We all know PHP is a terrible excuse for a programming language, and also that the blogging platform wars, until recently, came down to only WordPress vs. Blogger. Of course, Tumblr and have breathed new life into a limited set of choices. But unless you wanted only the most basic features a hosted platform (everything but WordPress, honestly) provided, you’d need to settle on WordPress, because as an open-source platform, it had this great almost usable ecosystems of custom plugins. And somehow, the blogging community convinced ourselves we needed this plugin marketplace.

Now, don’t get me wrong. As economies go, the WordPress plugin market has proved a lucrative environment for many freelance PHP developers I know. Mind you, because they were writing WordPress PHP 8-10 hours a day, their mental states ranged between suicidal and psychotic… we all have our limits.

The need for a sane solution to this problem is, I think, what led to the development of blogging engines like typo.

And, I think, the attempt to build a new, saner, databased-backed, comprehensive, blog-aware CMS system learned that a databased-backed, comprehensive, blog-aware CMS system is a whole bunch of YAGNI features rolled up in a big, painful bundle.

Why not just generate your blog posts when you write them? Why not just use Javascript for whatever dynamic widgets you need? It’s all HTML in the end, right?

Possibly, some of the impetus for this is the arguable feature of PHP that, unlike Ruby on Rails (at that time), PHP was dirt-cheap to deploy/host, whereas RoR required either a VPS or a pricey Engine Yard instance. This was, after all, before the days of free-ish Heroku instances for low-traffic apps. And, even then, what if your blog became insanely popular? It could get pricey pretty quickly, whereas you could have a medium-traffic WordPress blog on some PHP host for, what, US$3.00 a month?
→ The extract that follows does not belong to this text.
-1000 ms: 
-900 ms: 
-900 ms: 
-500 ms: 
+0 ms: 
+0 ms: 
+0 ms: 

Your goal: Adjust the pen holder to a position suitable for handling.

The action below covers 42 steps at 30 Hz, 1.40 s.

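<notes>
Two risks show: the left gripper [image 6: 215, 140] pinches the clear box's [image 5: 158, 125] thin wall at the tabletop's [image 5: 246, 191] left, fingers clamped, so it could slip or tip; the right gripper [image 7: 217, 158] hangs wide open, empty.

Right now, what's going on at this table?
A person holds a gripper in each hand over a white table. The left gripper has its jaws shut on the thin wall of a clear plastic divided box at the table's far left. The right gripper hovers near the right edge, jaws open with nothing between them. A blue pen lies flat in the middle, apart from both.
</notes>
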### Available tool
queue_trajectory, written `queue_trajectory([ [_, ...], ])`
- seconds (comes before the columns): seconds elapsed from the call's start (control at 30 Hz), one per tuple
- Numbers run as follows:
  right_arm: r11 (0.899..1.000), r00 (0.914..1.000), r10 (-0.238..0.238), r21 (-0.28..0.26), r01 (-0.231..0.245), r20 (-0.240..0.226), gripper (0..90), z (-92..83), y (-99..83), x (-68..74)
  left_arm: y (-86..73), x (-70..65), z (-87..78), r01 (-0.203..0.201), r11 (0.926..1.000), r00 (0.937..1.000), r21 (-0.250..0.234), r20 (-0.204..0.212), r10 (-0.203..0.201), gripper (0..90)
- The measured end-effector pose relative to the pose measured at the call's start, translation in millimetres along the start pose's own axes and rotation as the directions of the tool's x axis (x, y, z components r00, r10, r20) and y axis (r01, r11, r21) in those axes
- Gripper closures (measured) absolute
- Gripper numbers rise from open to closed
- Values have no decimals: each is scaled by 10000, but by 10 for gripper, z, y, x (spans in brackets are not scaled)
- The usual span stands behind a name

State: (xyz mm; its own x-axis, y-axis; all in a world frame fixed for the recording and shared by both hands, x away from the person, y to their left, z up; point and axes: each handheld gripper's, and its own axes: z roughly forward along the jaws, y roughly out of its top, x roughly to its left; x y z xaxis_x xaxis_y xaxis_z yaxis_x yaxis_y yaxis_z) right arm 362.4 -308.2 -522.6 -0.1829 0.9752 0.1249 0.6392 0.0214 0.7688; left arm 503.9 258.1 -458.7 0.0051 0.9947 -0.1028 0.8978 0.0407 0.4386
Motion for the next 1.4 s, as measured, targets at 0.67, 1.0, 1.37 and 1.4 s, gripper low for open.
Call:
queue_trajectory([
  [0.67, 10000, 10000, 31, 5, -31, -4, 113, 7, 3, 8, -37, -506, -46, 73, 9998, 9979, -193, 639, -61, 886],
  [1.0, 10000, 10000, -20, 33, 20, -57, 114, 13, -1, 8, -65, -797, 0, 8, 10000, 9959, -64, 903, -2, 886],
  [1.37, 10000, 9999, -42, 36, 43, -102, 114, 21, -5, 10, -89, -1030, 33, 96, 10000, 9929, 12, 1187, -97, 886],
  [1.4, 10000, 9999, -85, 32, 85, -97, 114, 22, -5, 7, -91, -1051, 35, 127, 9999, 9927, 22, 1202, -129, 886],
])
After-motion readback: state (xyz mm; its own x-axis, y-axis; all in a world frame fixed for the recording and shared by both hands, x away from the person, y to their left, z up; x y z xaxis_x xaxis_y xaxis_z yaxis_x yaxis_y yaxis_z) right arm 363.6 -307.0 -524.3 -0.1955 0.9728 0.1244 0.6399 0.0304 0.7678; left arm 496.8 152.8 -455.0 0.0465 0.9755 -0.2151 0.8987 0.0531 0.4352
So economics and technology collide. We find ourselves searching for a simpler solution, using better tools and easier hosting. For static sites, you can have free hosting on GitHub Pages just by pushing a site to the repo under your GitHub account. For that matter, you can host a static site (virtually) for free damn near anywhere you like.

So why were we spending all this time and effort building out complicated content management systems, just to spend unnecessary time and money on a blog?

Static site generators are the answer. Spend your coding time actually coding for web applications, not for (mostly) static content. Sure, the learning curve is higher to use Octopress vs. WordPress. But I think I’ve addressed this issue.

Before you build another CMS, or decide to use WordPress because it’s the “obvious choice,” ask your self this: What are the features I actually need? Can these be met by %w{Jekyll Octopress Middleman Gumdrop other-static-generator}? Then do what makes sense. Needlessly complicating your online life is not a virtue.